Heparin therapy was associated with a higher risk of adverse reactions, primarily bleeding, in women compared to men (32% vs 15%, p<0.05), particularly in women over the age of 60 (50% risk).
Cohort (n=97)
Absolute Event Rate: 32% vs 15%
p-value: p=<0.05
In 97 consecutive patients who received heparin, efficacy, as assessed by a clinically satisfactory response, was not related to sex or age. Adverse reactions occurred in 18 out of 56 women (32 per cent) and six out of 41 men (15 per cent).

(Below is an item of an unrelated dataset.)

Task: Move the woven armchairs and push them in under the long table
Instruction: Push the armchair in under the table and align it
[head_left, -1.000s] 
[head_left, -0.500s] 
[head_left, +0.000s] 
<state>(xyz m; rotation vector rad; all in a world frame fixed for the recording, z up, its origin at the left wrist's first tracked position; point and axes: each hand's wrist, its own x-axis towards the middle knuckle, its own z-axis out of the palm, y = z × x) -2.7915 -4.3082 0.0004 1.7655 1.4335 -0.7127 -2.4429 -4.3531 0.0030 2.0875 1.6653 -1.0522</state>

Average age of patients with reactions was 66 years versus 55 years for the remainder. The p values for association by sex and age were respectively less than 0.05 and 0.02. The increased toxicity in women appeared to be limited to those over the age of 60. In these, the risk was 50 per cent. Corresponding figures for men over 60, women under 60 and men under 60 were 19 per cent, 14 per cent and 10 per cent, respectively. All but one of the reactions were due to bleeding. Death from massive intrapulmonary hemorrhage was attributed to heparin in one case. There appears to be a higher risk of bleeding, without a corresponding improvement in efficacy, in women over the age of 60 who receive heparin.
Jick et al. (Thu,) conducted a cohort in Patients receiving heparin (n=97). Heparin vs. Men was evaluated on Adverse reactions (p=<0.05). Heparin therapy was associated with a higher risk of adverse reactions, primarily bleeding, in women compared to men (32% vs 15%, p<0.05), particularly in women over the age of 60 (50% risk).